Please count the lines in the entries below that include the word "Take", and give only the number.

Records contained in a dataset:
※ ※ ※

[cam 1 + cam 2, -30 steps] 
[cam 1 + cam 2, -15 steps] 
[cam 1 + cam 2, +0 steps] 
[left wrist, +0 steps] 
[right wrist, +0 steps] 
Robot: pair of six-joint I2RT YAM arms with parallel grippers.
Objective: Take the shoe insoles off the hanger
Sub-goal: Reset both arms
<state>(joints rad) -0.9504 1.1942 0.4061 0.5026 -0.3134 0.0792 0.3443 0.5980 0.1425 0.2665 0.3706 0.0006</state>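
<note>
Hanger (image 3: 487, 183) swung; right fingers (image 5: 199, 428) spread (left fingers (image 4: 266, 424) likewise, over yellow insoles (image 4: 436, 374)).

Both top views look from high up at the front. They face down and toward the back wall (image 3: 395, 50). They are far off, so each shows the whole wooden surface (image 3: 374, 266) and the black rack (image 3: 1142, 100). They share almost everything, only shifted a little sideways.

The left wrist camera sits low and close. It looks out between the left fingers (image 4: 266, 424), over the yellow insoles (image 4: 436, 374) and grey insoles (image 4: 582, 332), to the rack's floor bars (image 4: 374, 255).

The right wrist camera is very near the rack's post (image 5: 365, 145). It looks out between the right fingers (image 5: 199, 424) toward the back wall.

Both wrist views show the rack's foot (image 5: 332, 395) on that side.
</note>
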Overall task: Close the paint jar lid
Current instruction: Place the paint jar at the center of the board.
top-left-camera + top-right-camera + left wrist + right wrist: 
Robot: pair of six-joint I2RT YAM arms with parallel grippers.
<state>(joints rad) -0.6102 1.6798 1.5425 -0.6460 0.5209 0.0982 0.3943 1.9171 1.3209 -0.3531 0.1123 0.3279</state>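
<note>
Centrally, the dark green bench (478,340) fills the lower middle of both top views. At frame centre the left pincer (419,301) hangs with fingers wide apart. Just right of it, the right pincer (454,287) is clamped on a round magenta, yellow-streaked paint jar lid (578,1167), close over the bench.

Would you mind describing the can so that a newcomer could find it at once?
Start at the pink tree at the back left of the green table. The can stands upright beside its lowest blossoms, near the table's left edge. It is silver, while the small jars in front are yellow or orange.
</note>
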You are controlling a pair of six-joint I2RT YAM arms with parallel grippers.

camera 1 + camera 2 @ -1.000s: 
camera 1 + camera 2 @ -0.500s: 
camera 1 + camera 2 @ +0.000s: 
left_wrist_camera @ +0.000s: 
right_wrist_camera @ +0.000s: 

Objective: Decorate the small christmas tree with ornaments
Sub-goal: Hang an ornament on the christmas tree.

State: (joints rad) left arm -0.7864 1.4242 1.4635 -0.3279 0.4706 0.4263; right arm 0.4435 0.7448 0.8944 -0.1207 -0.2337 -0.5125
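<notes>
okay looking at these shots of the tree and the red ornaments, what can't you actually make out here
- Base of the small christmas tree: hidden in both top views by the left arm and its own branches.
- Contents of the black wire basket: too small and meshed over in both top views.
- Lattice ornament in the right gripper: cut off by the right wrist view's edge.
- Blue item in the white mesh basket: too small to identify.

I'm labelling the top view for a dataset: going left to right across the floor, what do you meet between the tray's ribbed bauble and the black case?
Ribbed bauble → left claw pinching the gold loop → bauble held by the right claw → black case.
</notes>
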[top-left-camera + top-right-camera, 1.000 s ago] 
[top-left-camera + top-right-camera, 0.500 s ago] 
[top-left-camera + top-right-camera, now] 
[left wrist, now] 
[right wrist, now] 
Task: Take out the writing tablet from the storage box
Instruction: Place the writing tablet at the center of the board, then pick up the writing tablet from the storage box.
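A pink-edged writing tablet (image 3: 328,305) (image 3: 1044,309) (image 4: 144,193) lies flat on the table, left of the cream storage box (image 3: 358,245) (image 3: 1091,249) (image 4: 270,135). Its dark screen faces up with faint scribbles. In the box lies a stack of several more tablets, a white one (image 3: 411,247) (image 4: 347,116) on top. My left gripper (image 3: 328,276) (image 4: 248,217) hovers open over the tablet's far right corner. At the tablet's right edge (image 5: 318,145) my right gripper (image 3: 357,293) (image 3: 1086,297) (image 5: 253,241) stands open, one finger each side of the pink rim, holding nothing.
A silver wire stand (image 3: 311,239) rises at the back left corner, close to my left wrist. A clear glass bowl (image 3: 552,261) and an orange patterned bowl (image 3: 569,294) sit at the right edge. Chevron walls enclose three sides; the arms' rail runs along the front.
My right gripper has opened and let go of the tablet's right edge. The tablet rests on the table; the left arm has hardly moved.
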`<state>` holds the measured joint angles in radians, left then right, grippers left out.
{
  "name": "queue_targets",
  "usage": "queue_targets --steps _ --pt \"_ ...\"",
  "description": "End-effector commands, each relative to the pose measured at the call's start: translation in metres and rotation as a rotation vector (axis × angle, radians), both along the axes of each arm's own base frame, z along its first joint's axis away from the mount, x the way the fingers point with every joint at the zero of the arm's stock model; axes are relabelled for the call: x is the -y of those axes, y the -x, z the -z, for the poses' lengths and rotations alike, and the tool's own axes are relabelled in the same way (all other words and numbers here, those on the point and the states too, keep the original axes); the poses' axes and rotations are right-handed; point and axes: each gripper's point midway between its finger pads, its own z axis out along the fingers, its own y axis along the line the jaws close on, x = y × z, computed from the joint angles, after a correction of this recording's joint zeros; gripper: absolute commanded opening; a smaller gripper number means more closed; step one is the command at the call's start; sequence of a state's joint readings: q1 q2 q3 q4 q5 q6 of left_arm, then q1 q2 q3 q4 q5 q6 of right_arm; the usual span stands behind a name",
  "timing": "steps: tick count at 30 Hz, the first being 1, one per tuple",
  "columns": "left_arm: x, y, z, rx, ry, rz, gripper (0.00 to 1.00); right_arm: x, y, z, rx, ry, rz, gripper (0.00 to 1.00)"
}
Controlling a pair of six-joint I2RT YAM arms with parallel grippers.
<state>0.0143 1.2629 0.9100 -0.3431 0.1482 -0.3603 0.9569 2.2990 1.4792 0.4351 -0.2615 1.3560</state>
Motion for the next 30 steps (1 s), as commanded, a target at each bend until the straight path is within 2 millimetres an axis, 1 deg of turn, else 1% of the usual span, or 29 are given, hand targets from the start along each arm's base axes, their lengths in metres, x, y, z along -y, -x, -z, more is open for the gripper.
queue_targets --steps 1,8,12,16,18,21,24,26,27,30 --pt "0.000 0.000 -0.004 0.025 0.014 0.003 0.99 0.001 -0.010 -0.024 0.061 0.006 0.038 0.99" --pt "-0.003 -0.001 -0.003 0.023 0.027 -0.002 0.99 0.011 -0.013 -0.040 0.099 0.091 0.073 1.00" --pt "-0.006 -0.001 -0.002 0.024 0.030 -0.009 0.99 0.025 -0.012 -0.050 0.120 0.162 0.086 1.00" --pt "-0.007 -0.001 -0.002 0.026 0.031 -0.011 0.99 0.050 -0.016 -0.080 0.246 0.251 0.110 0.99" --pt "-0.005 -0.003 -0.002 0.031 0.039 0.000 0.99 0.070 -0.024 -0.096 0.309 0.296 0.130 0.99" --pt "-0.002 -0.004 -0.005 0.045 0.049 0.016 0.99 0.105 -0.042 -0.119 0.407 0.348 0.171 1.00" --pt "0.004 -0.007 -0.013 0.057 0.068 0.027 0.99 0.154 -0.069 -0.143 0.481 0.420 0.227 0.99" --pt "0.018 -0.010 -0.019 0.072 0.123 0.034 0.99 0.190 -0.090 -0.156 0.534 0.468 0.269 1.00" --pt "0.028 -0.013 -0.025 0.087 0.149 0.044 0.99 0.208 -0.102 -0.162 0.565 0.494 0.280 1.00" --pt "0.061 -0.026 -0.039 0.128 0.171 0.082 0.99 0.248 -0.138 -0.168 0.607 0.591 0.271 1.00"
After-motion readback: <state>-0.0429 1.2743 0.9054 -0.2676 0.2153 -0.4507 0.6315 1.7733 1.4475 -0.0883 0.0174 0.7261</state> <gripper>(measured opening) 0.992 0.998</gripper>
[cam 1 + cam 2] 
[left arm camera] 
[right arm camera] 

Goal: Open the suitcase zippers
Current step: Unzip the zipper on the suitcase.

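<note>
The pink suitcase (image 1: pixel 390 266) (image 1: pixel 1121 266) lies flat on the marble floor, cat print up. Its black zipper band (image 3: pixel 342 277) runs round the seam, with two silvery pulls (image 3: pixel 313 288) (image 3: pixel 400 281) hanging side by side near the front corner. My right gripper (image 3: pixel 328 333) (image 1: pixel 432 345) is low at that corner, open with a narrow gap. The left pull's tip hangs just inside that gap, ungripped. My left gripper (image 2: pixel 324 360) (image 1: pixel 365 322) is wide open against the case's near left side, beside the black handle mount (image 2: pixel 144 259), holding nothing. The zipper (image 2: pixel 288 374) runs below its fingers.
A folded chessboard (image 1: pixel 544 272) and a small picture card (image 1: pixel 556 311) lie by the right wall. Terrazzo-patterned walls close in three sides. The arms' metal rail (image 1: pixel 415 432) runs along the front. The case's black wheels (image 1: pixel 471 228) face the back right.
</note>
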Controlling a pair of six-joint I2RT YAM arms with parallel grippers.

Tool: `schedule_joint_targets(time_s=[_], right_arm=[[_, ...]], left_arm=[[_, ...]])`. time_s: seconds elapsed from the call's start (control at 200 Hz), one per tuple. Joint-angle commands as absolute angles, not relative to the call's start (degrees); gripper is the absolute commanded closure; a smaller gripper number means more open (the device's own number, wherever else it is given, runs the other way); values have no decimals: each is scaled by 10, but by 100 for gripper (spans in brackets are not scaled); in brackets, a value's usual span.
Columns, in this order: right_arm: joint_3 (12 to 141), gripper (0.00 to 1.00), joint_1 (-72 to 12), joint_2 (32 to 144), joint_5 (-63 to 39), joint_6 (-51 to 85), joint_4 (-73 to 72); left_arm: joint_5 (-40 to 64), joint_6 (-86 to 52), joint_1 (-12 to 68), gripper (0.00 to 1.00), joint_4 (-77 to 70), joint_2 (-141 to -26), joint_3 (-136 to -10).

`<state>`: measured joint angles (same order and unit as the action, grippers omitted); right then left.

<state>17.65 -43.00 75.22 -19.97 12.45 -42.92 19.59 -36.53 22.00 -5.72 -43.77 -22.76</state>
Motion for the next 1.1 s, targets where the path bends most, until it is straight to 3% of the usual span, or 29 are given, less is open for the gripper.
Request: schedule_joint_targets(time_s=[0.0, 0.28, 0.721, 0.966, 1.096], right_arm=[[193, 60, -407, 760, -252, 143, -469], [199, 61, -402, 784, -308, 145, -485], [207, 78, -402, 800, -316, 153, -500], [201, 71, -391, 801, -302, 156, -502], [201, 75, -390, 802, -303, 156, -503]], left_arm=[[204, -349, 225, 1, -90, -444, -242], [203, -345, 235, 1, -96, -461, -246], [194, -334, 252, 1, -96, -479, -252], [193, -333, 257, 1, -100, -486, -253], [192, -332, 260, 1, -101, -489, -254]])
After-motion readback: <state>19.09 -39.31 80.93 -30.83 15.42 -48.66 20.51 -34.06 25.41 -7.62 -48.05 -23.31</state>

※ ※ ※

Exercise solution: 2